▸ TASK ITEM
Whenever the word "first" appears in a line of the data below, copy that line.

(Source data)
****************
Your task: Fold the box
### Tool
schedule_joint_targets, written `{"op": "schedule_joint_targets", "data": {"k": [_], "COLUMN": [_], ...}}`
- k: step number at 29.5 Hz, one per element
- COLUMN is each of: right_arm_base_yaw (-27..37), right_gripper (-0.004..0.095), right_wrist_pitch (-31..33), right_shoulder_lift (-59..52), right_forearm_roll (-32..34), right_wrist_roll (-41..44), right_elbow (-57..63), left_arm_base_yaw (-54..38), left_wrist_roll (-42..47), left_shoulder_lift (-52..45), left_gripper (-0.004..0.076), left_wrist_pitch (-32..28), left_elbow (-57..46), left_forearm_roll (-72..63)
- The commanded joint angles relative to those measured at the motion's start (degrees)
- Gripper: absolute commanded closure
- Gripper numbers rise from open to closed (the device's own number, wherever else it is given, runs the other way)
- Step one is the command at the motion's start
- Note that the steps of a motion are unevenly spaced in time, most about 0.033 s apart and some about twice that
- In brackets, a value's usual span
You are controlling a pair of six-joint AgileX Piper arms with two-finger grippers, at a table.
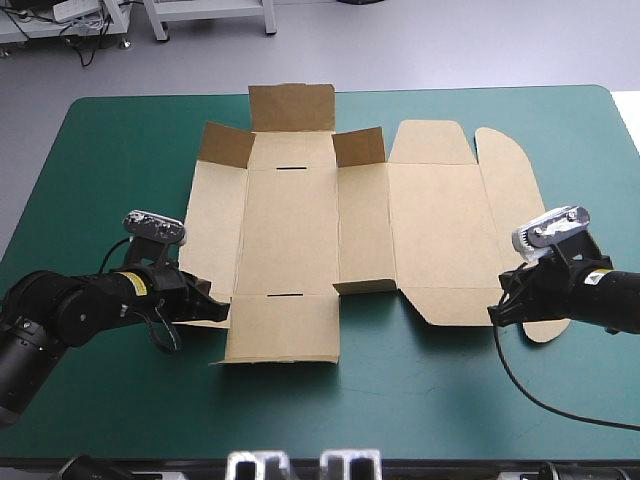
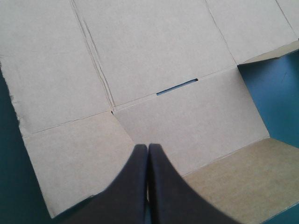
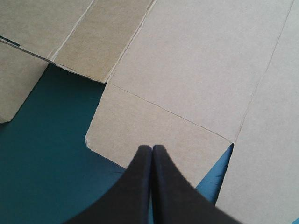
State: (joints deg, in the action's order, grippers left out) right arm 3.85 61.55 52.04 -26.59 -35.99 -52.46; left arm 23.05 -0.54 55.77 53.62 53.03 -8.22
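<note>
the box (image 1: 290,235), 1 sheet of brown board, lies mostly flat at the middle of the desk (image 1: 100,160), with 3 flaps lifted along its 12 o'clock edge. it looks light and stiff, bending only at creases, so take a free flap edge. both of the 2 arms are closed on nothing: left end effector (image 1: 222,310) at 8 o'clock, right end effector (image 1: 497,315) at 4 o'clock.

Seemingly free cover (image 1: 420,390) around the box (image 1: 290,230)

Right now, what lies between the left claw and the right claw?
In the high view, only near flaps of the box lie between the left claw and the right claw, with bare teal-green cover between those flaps.
</note>
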Motion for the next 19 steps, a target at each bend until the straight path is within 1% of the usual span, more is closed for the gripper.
{"op": "schedule_joint_targets", "data": {"k": [1, 4, 9, 12, 15, 18, 19], "right_arm_base_yaw": [0.0, 0.0, 0.0, 0.0, 0.0, 0.0, 0.0], "right_gripper": [0.0927, 0.0927, 0.0927, 0.0926, 0.0926, 0.0927, 0.0927], "right_wrist_pitch": [-2.1, -2.1, -2.1, -2.6, -3.4, -3.8, -3.8], "right_shoulder_lift": [-0.2, -0.2, -0.2, -0.2, -0.2, -0.2, -0.2], "right_forearm_roll": [-1.9, -1.9, -1.9, -2.0, -2.0, -2.0, -2.0], "right_wrist_roll": [0.1, 0.1, 0.1, 0.1, 0.1, 0.1, 0.1], "right_elbow": [-1.3, -1.3, -1.3, -1.3, -1.3, -1.3, -1.3], "left_arm_base_yaw": [0.1, 0.1, 0.1, -1.6, -4.5, -8.4, -10.4], "left_wrist_roll": [0.5, 1.6, 1.5, 1.5, 0.5, -7.2, -12.0], "left_shoulder_lift": [-0.8, -0.8, -0.4, 1.0, 4.0, 7.3, 8.8], "left_gripper": [0.0733, 0.0733, 0.0731, 0.0708, 0.0708, 0.0708, 0.0708], "left_wrist_pitch": [-3.6, -5.0, -4.9, -4.7, -5.4, -6.3, -6.0], "left_elbow": [1.4, 1.4, 1.4, 1.4, 1.4, 1.8, 2.5], "left_forearm_roll": [-1.4, -1.3, 2.2, 3.1, 0.7, -6.7, -11.2]}}
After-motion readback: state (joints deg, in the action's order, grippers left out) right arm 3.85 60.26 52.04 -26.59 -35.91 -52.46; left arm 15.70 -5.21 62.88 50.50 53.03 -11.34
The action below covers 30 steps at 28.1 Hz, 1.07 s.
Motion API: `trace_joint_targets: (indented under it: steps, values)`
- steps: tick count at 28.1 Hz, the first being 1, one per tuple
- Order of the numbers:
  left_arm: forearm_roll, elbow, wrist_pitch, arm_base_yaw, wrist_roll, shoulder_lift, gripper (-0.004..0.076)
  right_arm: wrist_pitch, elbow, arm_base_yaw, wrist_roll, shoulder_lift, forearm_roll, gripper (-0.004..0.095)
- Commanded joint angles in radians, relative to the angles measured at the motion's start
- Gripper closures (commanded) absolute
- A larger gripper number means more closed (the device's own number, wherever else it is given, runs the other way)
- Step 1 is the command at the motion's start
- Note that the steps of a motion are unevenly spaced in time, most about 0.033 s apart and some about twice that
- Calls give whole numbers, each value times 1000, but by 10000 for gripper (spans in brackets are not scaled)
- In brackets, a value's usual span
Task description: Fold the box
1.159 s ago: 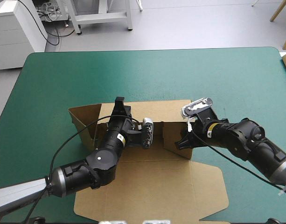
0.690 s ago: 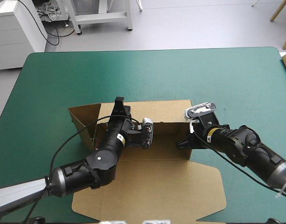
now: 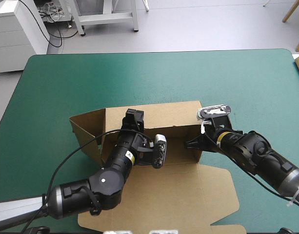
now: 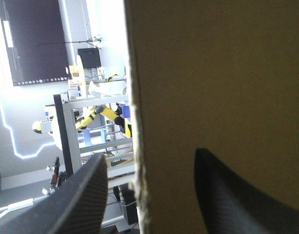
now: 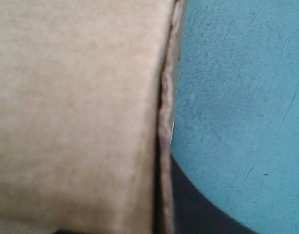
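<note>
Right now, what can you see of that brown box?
The box is a cut sheet of brown board, half formed on the teal-green cover. Its far wall stands upright, a side flap angles outward at the left, and the lid panel lies flat nearest the robot. The left gripper straddles the wall's edge, open; the right gripper meets its right end.

My table (image 3: 227, 78) is holding a box (image 3: 188, 195).
It is lying toward the near edge, partly flat, partly raised.
</note>
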Motion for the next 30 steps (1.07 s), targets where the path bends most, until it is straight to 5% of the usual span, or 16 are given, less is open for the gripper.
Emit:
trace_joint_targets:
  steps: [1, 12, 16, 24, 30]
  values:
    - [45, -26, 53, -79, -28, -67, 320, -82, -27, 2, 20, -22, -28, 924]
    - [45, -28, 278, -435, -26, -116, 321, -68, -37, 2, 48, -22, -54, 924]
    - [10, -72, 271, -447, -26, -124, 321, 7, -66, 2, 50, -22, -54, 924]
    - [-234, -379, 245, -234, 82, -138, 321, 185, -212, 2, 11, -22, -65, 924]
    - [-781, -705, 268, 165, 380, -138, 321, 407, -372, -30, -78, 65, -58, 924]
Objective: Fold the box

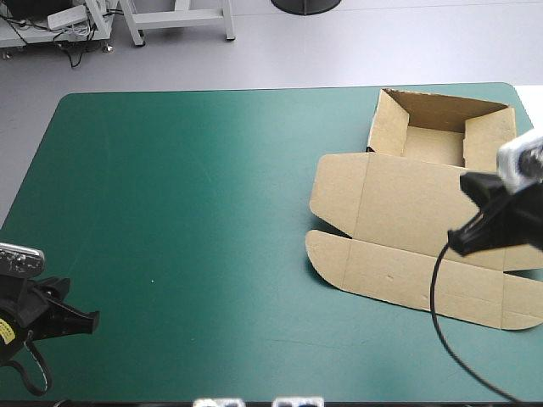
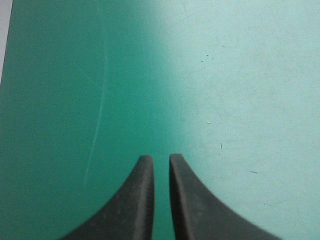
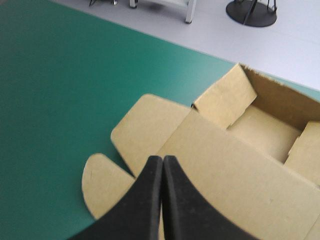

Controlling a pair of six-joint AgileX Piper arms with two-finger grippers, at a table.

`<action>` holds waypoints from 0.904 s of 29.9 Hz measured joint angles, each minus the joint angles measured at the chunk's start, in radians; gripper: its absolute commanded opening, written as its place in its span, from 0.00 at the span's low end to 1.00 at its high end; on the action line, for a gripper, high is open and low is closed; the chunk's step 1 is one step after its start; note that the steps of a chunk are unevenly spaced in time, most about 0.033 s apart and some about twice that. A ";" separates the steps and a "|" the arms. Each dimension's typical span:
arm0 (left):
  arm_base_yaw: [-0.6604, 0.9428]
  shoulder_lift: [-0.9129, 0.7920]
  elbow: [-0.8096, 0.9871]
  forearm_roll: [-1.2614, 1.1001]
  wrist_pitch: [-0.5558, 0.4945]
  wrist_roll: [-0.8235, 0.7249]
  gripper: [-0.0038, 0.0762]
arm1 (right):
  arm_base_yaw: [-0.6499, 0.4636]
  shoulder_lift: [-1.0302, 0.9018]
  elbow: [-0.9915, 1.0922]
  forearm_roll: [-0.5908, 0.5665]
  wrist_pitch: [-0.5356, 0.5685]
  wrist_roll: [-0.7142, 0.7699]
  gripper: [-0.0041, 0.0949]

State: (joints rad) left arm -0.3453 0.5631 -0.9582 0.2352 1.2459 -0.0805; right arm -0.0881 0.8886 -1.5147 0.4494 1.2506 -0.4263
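The right gripper (image 3: pixel 162 159) is being seen with its black fingers pressed together into one point. Nothing is being held between them, and they are poised over the flat lid (image 3: pixel 235 175) of the brown box (image 1: pixel 407 203). The left gripper (image 2: pixel 157 159) is being seen all but together, with only a thin slit showing and nothing clamped. It is over bare teal-green cover (image 2: pixel 100 75) at the table's near left corner, well apart from the box.

The likeliest fault is judged to be sliding. If the lid is being pushed by joined fingers rather than gripped, the light board may be shoved across the smooth cover instead of being hinged at its crease. No bracing is being offered by the distant left arm. The box is lying close to the table's right edge, so a shove that way could carry it partly off. The raised walls could also be knocked loose by a careless pass.

The box is being seen as an open tray (image 1: pixel 433 144) toward the far right corner, its walls up. The lid is lying flat on the near side, with a rounded ear flap (image 3: pixel 102 185) at its corner.
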 measured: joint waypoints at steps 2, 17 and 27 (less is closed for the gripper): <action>0.000 0.000 0.000 -0.006 0.000 0.000 0.04 | 0.000 -0.071 0.119 -0.002 0.000 -0.001 0.02; 0.000 -0.002 0.000 -0.044 0.000 0.016 0.04 | 0.000 -0.295 0.623 -0.070 -0.001 0.000 0.02; 0.000 -0.002 0.000 -0.045 0.000 0.016 0.04 | 0.000 -0.300 0.681 -0.176 -0.001 0.051 0.02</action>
State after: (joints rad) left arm -0.3453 0.5612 -0.9582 0.1905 1.2459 -0.0648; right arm -0.0881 0.5888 -0.8334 0.2730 1.2495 -0.3749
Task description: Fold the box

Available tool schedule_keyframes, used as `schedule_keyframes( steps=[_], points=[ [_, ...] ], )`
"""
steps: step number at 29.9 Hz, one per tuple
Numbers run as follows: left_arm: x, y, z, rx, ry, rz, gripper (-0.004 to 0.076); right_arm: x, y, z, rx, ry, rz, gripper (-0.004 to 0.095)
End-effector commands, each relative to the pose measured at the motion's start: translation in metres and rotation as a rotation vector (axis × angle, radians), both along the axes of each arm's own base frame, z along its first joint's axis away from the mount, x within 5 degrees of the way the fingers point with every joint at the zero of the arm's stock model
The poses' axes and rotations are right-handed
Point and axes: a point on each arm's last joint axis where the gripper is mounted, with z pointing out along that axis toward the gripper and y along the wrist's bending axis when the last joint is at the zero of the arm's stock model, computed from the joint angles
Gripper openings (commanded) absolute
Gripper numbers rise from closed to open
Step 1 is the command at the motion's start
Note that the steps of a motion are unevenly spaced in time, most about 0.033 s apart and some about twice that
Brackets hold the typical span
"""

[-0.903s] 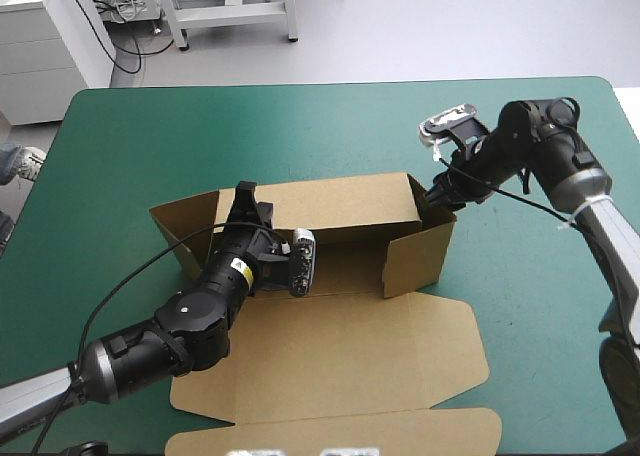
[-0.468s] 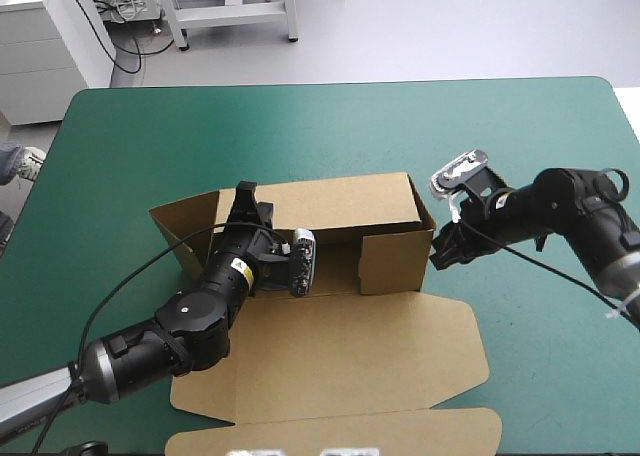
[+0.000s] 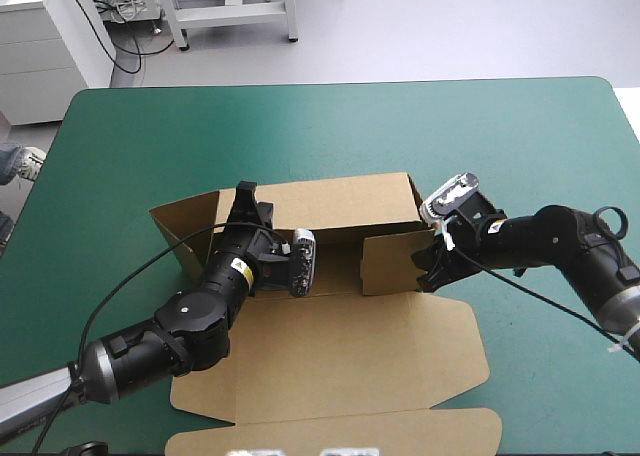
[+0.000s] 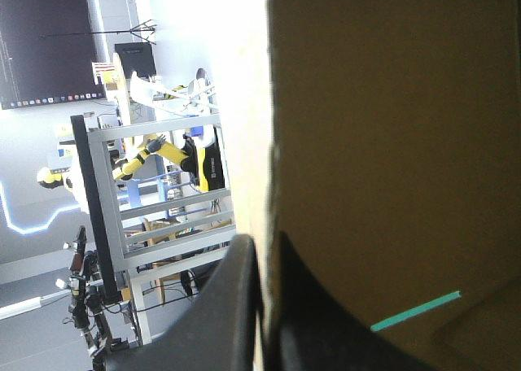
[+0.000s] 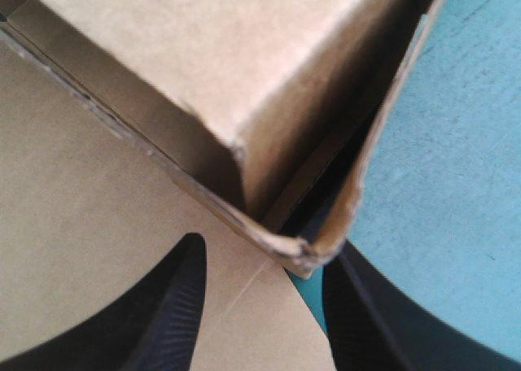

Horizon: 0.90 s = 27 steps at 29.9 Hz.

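High view: right hand (image 3: 428,267) at box (image 3: 340,201) corner

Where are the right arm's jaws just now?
In the high view the jaws sit at the right end of the box; the right wrist view shows them open astride its corner, one over the flat lid.

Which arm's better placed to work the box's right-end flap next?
Right. The right gripper is open, its fingers straddling the right-end corner of the box. The left gripper is shut on the box at its left end, away from that corner.
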Motion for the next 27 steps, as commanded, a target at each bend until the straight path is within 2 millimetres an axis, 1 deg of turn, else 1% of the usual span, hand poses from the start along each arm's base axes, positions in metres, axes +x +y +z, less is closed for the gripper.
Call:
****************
▸ SOLUTION TO THIS TASK
- steps: tick count at 28.1 Hz, the first being 1, one per tuple
End-effector commands, each relative to the pose measured at the motion's start: translation in metres and rotation as a rotation vector (axis × angle, radians), both along the axes of each arm's own base frame, z along its first joint's axis away from the mount, x within 5 degrees of the way the fingers point with every joint at the zero of the arm's stock model

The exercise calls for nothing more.